Analyze the time complexity of the following code snippet.


func bottomView(root *Node) []int {
    if root == nil {
        return []int{}
    }
    queue := []Pair{{root, 0}}
    hdMap := map[int]int{}
    for len(queue) > 0 {
        p := queue[0]
        queue = queue[1:]
        hdMap[p.hd] = p.node.data
        if p.node.left != nil {
            queue = append(queue, Pair{p.node.left, p.hd - 1})
        }
        if p.node.right != nil {
            queue = append(queue, Pair{p.node.right, p.hd + 1})
        }
    }
    // Extract bottom view from hdMap
    return extractBottomView(hdMap)
}

This code uses a breadth-first search to visit each node once, tracking horizontal distances to find the bottom view.

Identify Repeating Operations

Identify the loops, recursion, array traversals that repeat.

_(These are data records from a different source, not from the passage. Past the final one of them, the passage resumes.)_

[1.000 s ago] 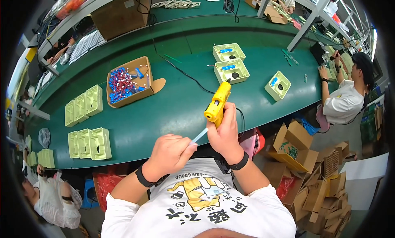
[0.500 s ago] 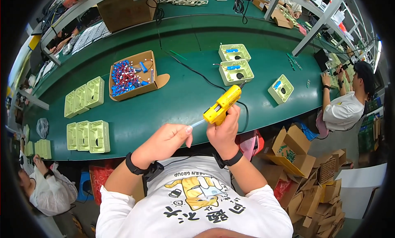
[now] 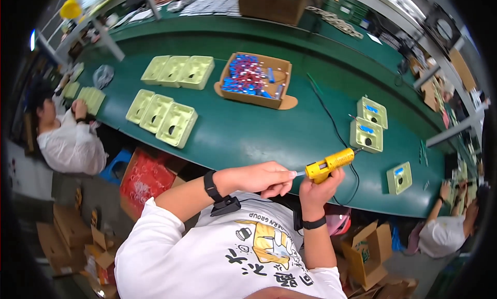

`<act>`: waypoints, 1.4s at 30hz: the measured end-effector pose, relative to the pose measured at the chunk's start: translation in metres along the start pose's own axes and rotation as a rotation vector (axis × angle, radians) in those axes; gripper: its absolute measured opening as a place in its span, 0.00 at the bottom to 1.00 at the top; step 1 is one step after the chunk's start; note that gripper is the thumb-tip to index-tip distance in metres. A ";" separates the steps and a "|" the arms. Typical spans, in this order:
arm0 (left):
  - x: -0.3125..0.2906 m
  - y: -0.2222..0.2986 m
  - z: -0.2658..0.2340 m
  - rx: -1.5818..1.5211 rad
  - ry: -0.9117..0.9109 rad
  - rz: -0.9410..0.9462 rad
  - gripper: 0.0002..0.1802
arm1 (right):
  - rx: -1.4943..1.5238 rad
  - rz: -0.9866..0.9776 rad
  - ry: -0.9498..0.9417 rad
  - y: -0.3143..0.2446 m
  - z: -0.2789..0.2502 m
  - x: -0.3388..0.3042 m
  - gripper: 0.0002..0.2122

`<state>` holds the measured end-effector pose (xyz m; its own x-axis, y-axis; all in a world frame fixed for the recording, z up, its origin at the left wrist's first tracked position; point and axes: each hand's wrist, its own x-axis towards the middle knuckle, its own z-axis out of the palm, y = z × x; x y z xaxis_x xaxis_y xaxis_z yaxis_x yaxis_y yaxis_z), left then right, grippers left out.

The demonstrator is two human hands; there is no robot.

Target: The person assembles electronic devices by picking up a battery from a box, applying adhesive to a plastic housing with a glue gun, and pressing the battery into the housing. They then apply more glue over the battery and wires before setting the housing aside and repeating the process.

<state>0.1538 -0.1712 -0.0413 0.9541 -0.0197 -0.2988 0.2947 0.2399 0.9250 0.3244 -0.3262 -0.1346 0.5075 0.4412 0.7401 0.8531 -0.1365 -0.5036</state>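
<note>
My right hand [image 3: 318, 193] is closed round the grip of a yellow hot glue gun [image 3: 331, 163], whose nozzle points away to the right. Behind the gun, my left hand [image 3: 261, 178] pinches a pale translucent glue stick [image 3: 301, 173] at its rear end; only a short piece shows between fingertips and gun. Just beyond the nozzle stands a pale green plastic housing [image 3: 366, 135] with a blue battery pack and a black round part inside. A similar housing [image 3: 373, 112] adjoins it behind, and another [image 3: 399, 178] stands farther right.
An open cardboard box [image 3: 257, 98] of blue battery packs with red wires lies mid-table. Two rows of pale green housings [image 3: 176, 125] stand at left. A black cable [image 3: 331, 115] crosses the green table [image 3: 259, 138]. Co-workers sit at left [image 3: 72, 141] and right [image 3: 441, 233].
The view has swung left, so the table's contents sit farther right in it. My left fingers are closer to the gun, and less of the glue stick shows. Both hands keep their hold.
</note>
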 end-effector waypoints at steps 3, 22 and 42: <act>-0.008 -0.009 -0.003 -0.016 0.014 0.023 0.35 | 0.029 0.014 -0.008 -0.005 0.007 -0.001 0.30; -0.214 -0.061 -0.158 1.319 1.464 -0.274 0.13 | 1.037 0.982 -0.226 0.044 -0.015 0.021 0.11; -0.035 0.018 -0.089 1.636 0.357 0.304 0.06 | 1.454 0.910 -0.076 0.062 -0.009 -0.014 0.09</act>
<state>0.1210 -0.0798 -0.0355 0.9909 0.0924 0.0983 0.0778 -0.9866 0.1431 0.3715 -0.3491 -0.1723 0.6865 0.7271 0.0090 -0.5082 0.4886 -0.7092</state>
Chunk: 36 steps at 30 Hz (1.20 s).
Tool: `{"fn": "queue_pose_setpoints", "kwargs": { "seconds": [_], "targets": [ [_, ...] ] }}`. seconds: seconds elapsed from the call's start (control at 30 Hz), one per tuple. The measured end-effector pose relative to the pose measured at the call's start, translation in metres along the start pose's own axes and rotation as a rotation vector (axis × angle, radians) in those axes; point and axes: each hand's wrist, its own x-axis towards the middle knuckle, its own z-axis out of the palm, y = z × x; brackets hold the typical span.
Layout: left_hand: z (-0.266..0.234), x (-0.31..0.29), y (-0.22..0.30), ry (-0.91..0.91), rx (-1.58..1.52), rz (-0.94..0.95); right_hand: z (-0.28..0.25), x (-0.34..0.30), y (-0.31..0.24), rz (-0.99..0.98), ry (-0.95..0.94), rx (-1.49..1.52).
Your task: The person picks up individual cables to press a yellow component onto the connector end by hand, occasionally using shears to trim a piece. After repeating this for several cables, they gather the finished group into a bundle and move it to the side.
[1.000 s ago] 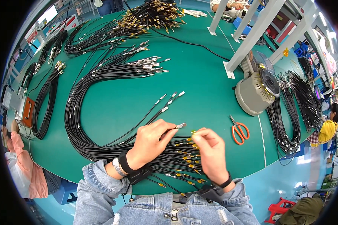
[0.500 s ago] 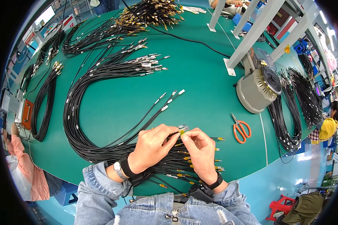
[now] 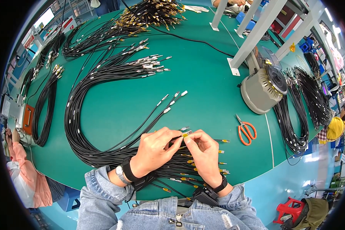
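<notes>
My left hand [image 3: 155,150] is closed in a pinch around a black cable near its end, above the table. A silvery connector [image 3: 184,128] pokes out past the fingertips. On the cable end sits a bit of yellow tape [image 3: 186,134], pinched between the thumb and finger of my right hand [image 3: 204,154]. Both hands' fingertips nearly meet there. Beneath them lies a thick bundle of black cables [image 3: 76,119], curved in a C. Its near ends carry yellow-wrapped connectors [image 3: 221,151], partly hidden by my hands; the far ends have white-tagged silvery plugs [image 3: 151,65].
Orange-handled scissors [image 3: 246,130] lie to the right on the green table [image 3: 203,76]. Behind them stand a round grey tape dispenser [image 3: 262,92] and metal posts [image 3: 253,38]. More cable bundles [image 3: 45,111] lie left, at the back and right. Other people are around the table.
My fingers have shifted slightly at the cable end, and the yellow tape there looks flatter against it. The rest of the table stays as it was.
</notes>
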Motion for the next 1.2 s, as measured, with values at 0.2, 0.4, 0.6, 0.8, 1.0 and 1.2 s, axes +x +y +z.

  • Primary operation: The for-loop that processes each node in the queue once.
  • How many times: Exactly once per node in the tree (n times).
How Execution Grows With Input

As the number of nodes (n) increases, the loop runs once for each node.

Input Size (n)Approx. Operations
10About 10 visits and updates
100About 100 visits and updates
1000About 1000 visits and updates

Pattern observation: The work grows directly with the number of nodes; doubling nodes roughly doubles the work.

Final Time Complexity

Time Complexity: O(n)

This means the time to find the bottom view grows linearly with the number of nodes in the tree.

Common Mistake

[X] Wrong: "The time complexity is more than linear because we update the map multiple times for the same horizontal distance."

[OK] Correct: Each node is processed once, and map updates happen inside that single pass, so total operations still scale linearly with nodes.

Interview Connect

Understanding this linear time complexity helps you explain efficient tree traversals and map usage clearly, a skill valued in many coding challenges.

Self-Check

"What if we used a depth-first search instead of breadth-first search? How would the time complexity change?"